Indiana was the Fort Apache of the GOP’s “conservative” wing — the last chance to slow Trump’s sprint toward victory — but the rebels have swept the last barricades. Although Cruz had not had a realistic chance of victory for some time, his announcement took everyone by surprise, including Trump, who had to change his speech to praise “the courage” of his opponent, the same one he had insulted in every possible way just a few hours earlier (at last insinuating that Cruz’s father may have taken part in the assassination of John F. Kennedy!).
In fact, it was assumed that Cruz had been angling to undertake a disruptive tactical action in the remaining states in order to prevent Trump from winning the 1,237 delegates needed for an automatic nomination, and then try to drum up support at the nominating convention in Cleveland next month.
Paradoxically, the Democratic Party primaries are more likely to be contested at the Philadelphia convention. Bernie Sanders beat Hillary Clinton in Indiana and collected his 18th win of the primaries. It is impossible to beat Clinton, but unlike Cruz, Sanders represents a vital ideological movement, not a calcified rearguard. Because of this, he does not seem ready to end his battle.
The primary proportional system provides a mathematical winner. But Sanders, who has collected more than 40 percent of the popular support, is fighting a political battle. His logic is proportional, and he aims to include in the party platform the voice of a progressive wing revitalized by his campaign. His supporters demand a space for idealism in the election gears that operate on the basis of strategic calculations and engineering of consent on which Clinton’s electoral advisers and strategists are already working.
Sanders has galvanized the Left and especially young people, that “future of the country” to which he referred in his victory speech. They were a key component of the Obama coalition. For Clinton, it would be foolhardy to approach her unpredictable confrontation with Trump without taking into account the demands of this political segment.

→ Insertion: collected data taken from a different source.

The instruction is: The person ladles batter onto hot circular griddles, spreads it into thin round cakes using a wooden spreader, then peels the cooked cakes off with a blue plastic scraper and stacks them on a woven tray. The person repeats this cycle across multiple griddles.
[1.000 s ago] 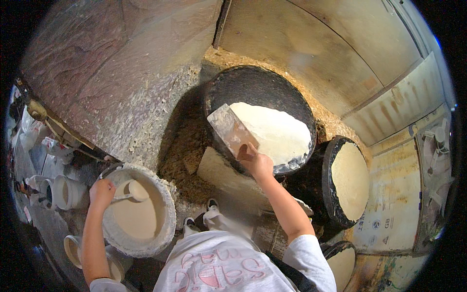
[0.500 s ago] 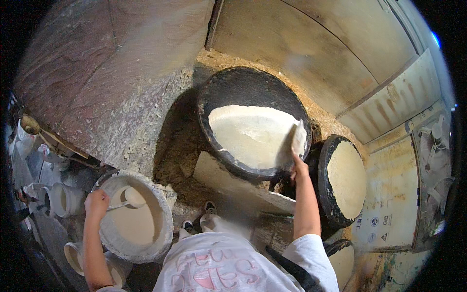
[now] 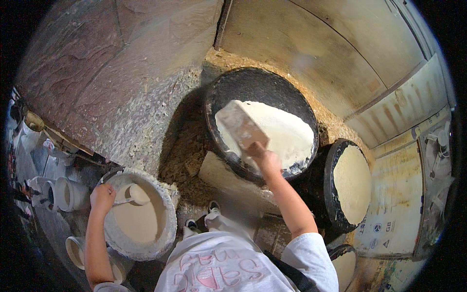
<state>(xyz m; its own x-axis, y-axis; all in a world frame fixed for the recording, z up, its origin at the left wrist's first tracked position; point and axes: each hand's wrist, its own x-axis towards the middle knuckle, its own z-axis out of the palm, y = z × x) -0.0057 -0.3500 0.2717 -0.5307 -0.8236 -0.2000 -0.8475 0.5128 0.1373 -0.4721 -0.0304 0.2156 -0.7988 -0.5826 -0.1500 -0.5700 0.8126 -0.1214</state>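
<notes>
Splattered wall (image 3: 131, 117) behind a big black pan (image 3: 258, 82). Right hand (image 3: 266, 159) grips a flat scraper (image 3: 242, 125) over the pan's cream slurry (image 3: 289, 134); left hand (image 3: 102, 196) clutches a ladle (image 3: 139, 193) at the near-left bucket (image 3: 168, 214). Smoothing step, I'd guess; next stroke needs steady, even pressure.

The round griddle (image 3: 258, 82) has a dark, matt, grainy surface, with pale flaky residue along its lower-right edge. The batter layer (image 3: 287, 129) on it is smooth. Toward the griddle's left edge, the flat scraper (image 3: 240, 124) presents a smooth face smeared with residue; its base material cannot be determined. The ladle (image 3: 140, 194) is smooth and resembles plastic. The bucket (image 3: 170, 224) carries rough, dried deposits around its rim. The shirt (image 3: 221, 267) is matt cloth. The left wall (image 3: 82, 63) is creased, with coarse splatter at its lower part.
</notes>
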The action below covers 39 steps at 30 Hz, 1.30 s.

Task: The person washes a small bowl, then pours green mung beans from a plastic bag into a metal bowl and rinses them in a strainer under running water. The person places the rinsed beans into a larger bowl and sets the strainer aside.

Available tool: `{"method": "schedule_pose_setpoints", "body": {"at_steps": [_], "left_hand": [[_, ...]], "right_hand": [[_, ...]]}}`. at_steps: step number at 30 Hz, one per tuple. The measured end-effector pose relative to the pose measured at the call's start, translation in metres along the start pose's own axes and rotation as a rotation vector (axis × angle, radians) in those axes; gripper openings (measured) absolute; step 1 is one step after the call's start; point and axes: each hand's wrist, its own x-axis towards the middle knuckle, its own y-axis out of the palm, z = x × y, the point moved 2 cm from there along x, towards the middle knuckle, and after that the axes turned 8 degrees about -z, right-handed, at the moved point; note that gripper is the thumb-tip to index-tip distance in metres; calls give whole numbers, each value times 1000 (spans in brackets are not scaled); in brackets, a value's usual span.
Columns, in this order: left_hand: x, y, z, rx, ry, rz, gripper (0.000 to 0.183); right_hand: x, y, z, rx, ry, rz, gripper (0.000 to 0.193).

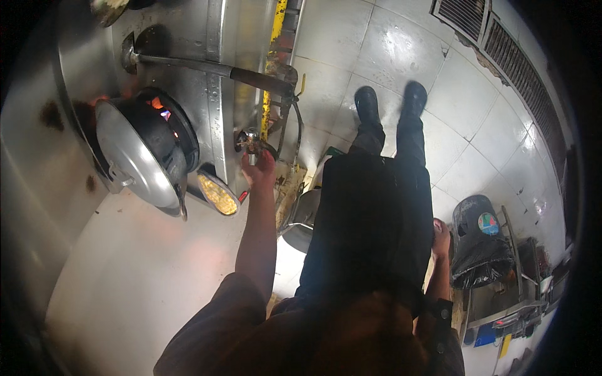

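Gripping the stove knob (251,141) is the left hand (259,170) (burner lit).

Glossy grey floor tiles (476,125), floor grate (501,44) alongside.

The left hand (258,168) closes over the valve knob (250,140), and its fingertips are hidden behind the knob, so the grip itself cannot be made out. The right hand (441,237) hangs beside the dark apron (370,232), blurred; whether it holds anything cannot be told. The lidded pot (141,153) covers most of the burner flame (160,108). The ladle (207,66) bowl is lost in shadow. A pan (108,7) is cut off by the top edge.
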Motion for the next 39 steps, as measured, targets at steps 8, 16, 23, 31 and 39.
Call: {"method": "schedule_pose_setpoints", "body": {"at_steps": [8,16,23,31,39], "left_hand": [[13,6,2,41,126,-25,36],[-3,15,11,165,175,0,58],[83,-58,-52,541,295,-126,104],[-115,32,155,1641,634,325,34],[-172,92,494,2745,213,1510,67]], "right_hand": [[-28,-17,45,219,284,-102,46],[-13,-33,19,298,257,-63,42],[-3,-45,-47,597,158,-45,36],[3,-75,-119,731,222,-202,36],[-40,-171,-207,998,215,-341,29]]}}
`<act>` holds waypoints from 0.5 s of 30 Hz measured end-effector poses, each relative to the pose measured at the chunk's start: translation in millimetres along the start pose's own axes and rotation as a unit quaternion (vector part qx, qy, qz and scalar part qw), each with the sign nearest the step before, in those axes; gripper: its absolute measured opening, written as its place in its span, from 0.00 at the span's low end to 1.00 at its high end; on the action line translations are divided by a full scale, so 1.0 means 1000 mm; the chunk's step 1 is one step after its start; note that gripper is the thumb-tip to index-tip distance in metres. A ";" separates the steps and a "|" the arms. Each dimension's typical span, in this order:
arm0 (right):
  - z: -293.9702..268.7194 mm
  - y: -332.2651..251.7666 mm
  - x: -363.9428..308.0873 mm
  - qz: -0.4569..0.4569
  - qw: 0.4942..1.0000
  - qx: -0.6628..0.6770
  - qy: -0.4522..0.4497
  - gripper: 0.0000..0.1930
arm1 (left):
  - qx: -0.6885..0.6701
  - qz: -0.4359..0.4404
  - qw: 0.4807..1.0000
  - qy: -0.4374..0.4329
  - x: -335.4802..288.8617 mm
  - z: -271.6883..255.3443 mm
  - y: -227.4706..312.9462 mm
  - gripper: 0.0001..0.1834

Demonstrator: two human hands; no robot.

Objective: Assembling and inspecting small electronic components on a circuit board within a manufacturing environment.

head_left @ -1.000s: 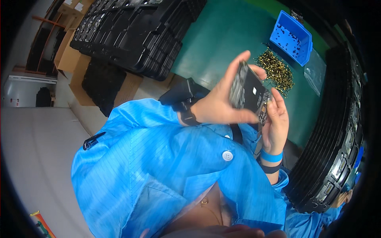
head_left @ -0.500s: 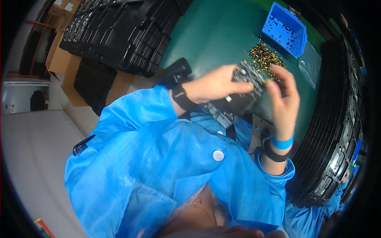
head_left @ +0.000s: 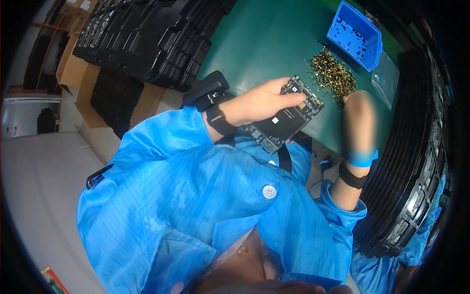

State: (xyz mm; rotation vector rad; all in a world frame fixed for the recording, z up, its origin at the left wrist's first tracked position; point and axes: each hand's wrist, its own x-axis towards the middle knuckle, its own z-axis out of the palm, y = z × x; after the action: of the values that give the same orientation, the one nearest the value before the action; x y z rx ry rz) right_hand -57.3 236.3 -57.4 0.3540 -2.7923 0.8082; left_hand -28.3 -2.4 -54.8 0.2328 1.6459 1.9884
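Observation:
My left hand (head_left: 264, 102) is closed round a dark circuit board assembly (head_left: 289, 115), its thumb lying on the upper part. The board has silvery components at both ends and a flat black middle with a small white square. To the right, my right hand (head_left: 361, 120) is by the near right edge of a pile of small gold-and-black pieces (head_left: 332, 73). That hand is smeared, its fingers mostly hidden, so what it holds cannot be made out. The pile lies on the green tabletop (head_left: 264, 49).
A blue bin (head_left: 353, 36) with small dark bits stands beyond the pile, beside a clear plastic bag (head_left: 385, 83). Stacked black trays rise at the left (head_left: 142, 44) and along the right (head_left: 391, 171). An open cardboard box (head_left: 88, 98) stands at the far left.
My right hand has left the circuit board and moved right to the edge of the pile. The board stays in my left hand, its face now plainly visible.

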 end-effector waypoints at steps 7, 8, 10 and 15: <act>-0.007 -0.015 0.014 -0.011 0.998 0.064 0.022 0.05 | 0.264 0.111 0.950 0.122 0.005 0.005 0.004 0.25; -0.005 -0.011 0.016 -0.026 0.998 0.044 0.033 0.04 | 0.264 0.111 0.951 0.120 0.005 0.007 0.007 0.25; -0.006 -0.012 0.018 -0.044 0.998 0.026 0.044 0.04 | 0.263 0.066 0.956 0.116 0.008 0.008 0.012 0.26; -0.026 -0.037 0.008 -0.075 0.986 0.143 -0.039 0.02 | 0.263 0.160 0.943 0.127 0.008 0.010 0.013 0.23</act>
State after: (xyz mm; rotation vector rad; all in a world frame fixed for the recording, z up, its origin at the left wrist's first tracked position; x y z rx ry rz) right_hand -51.0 219.0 -15.8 0.6471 -2.6779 1.1828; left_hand -34.4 8.9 -41.4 0.4809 2.4272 1.8108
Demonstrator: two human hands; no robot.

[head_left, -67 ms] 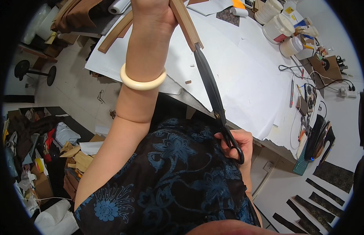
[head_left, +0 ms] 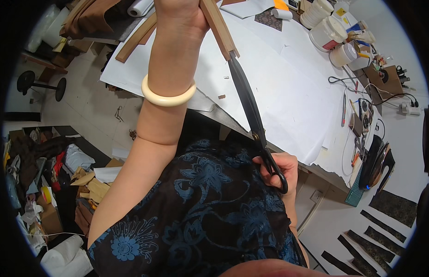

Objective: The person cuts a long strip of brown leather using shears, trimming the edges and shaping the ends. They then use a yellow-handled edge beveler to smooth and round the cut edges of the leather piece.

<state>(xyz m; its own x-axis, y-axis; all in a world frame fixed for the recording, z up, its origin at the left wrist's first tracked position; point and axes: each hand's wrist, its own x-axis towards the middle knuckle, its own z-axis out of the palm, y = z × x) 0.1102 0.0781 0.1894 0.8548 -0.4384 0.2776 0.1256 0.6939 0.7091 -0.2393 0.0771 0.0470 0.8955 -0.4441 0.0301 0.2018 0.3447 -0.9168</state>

At this point, the major unknown concerns the Republicans. A few minutes after Cruz’s withdrawal, Reince Priebus, chairman of the GOP’s Central Committee, sent a tweet declaring Trump the unofficial candidate and inviting all Republicans to support him. But it is far from sure that the sectors close to his many former competitors will do so. It is also unclear whether historical leaders of the party like Mitt Romney, John McCain and Jeb Bush will line up behind Trump, who openly reviled them until Wednesday.
What ultimately will the Wall Street capitalists and the religious fundamentalists do? Until Wednesday they were the pillars of the Reaganite and neocon coalitions, now deprived of authority by the populist horde incited by Trump. And will the independent, angry and indifferent be motivated enough by Trump’s hardcore gospel to offset the “never Trump” Republicans who prefer to abstain rather than vote for him?
On the other hand: How vulnerable will Clinton be in the face of anti-political demagoguery of an “asymmetrical” opponent who operates outside of the schemes and the dialectic? This is an aspect in which the former secretary of state is at a disadvantage. In the year when intolerance triumphs against the established system, she is the exponent of the political caste. Conversely Trump, the candidate of a party that has done everything to try to avoid it, expresses the xenophobia, racial resentment, anti-intellectualism and all the repressed discomfort that the party wanted to exploit in the past.
This U.S. presidential election drags the country into the unknown and looms as a test tube of the retrograde wave pressing on the banks of all the Western democracies.
As Senator Elizabeth Warren said: “What happens next will test the character of all of us — Republican, Democrat and Independent. It will determine whether we move forward as one nation or splinter at the hands of one man’s narcissism and divisiveness.”